What is being asked — In the entries that follow, find the word "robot" and report each line it is on.

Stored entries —
____________
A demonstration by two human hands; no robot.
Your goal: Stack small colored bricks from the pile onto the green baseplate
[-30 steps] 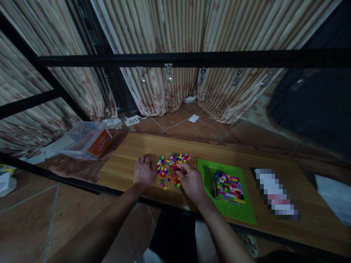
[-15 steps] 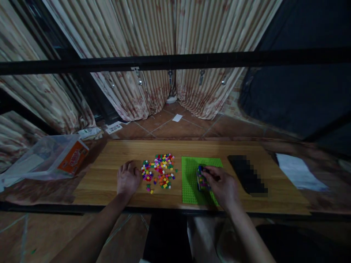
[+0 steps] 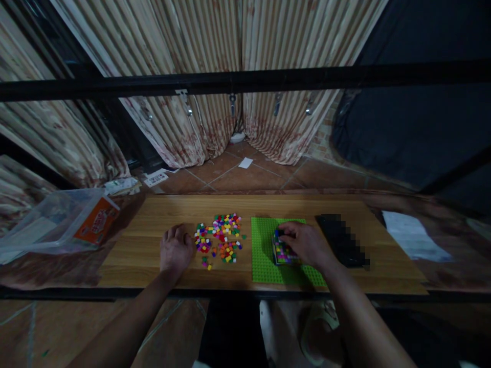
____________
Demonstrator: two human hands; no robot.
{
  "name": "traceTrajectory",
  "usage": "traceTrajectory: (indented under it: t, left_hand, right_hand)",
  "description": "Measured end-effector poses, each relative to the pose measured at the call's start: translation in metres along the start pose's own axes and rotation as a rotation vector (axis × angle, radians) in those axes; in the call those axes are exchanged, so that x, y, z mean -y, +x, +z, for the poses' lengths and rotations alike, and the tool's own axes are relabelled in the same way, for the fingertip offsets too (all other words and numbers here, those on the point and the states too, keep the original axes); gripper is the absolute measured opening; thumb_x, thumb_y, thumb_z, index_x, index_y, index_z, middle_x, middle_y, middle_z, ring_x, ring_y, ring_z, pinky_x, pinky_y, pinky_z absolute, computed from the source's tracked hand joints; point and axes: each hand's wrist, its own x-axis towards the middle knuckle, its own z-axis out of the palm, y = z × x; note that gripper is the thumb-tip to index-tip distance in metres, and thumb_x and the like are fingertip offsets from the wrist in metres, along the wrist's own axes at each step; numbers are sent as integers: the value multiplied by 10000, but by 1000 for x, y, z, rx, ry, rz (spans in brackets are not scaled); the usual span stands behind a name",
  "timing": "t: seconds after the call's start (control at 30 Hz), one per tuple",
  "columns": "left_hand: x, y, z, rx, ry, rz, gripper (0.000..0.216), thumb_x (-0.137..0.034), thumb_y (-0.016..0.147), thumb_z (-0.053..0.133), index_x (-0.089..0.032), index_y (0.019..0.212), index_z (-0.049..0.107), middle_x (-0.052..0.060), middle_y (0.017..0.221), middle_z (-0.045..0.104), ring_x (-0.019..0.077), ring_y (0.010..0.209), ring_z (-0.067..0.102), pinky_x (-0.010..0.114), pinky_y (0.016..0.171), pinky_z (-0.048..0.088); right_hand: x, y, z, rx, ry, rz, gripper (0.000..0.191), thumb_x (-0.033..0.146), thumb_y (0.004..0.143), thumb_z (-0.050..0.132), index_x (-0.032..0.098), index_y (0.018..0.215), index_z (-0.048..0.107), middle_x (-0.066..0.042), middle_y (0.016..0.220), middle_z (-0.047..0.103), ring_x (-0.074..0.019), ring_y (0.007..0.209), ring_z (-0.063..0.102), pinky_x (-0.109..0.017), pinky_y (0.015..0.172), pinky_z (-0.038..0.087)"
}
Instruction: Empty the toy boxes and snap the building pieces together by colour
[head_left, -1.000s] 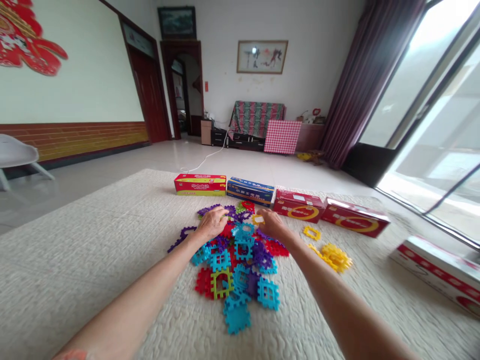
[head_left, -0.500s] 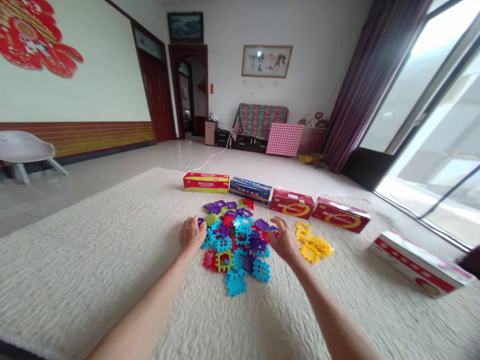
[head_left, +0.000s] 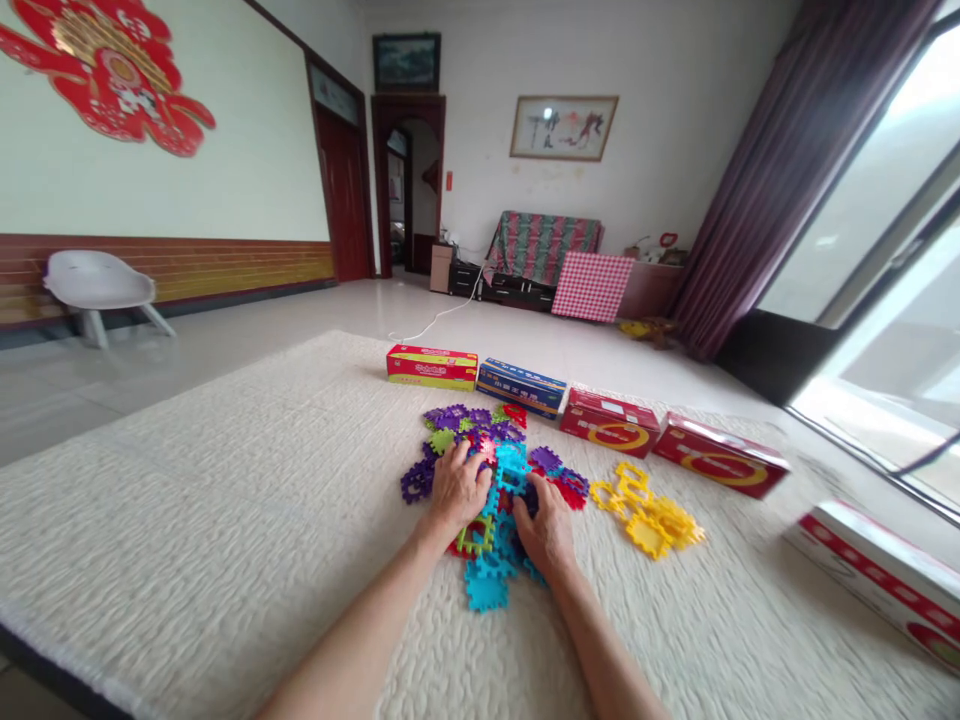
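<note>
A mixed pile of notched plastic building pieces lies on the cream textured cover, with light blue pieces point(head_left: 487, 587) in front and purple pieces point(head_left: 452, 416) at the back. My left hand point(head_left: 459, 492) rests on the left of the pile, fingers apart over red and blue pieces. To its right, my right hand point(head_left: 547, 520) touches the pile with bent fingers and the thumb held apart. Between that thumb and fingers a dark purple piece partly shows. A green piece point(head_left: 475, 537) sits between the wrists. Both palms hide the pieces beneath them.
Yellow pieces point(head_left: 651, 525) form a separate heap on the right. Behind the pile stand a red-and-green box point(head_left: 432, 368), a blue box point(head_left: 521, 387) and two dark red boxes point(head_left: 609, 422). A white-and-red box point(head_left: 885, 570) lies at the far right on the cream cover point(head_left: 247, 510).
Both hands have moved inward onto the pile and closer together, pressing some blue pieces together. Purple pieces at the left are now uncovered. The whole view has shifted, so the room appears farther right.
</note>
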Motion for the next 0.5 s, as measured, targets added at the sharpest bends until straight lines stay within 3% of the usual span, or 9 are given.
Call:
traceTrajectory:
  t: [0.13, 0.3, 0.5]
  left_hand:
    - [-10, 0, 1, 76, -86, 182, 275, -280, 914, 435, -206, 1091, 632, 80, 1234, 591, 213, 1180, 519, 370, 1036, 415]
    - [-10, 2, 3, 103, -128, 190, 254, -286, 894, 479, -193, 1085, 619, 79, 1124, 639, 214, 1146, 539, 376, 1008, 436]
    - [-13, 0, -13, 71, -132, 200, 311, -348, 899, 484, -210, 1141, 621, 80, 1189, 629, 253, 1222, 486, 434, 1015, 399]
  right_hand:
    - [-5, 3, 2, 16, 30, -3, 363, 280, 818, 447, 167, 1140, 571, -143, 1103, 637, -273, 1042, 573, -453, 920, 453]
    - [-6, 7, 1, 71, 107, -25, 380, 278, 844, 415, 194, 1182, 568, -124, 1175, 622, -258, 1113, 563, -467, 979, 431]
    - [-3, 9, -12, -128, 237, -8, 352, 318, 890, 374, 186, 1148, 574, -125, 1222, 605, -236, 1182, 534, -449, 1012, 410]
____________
Exercise answer —
A demonstration by two human hands; no robot.
Demonstrator: two human hands; no robot.

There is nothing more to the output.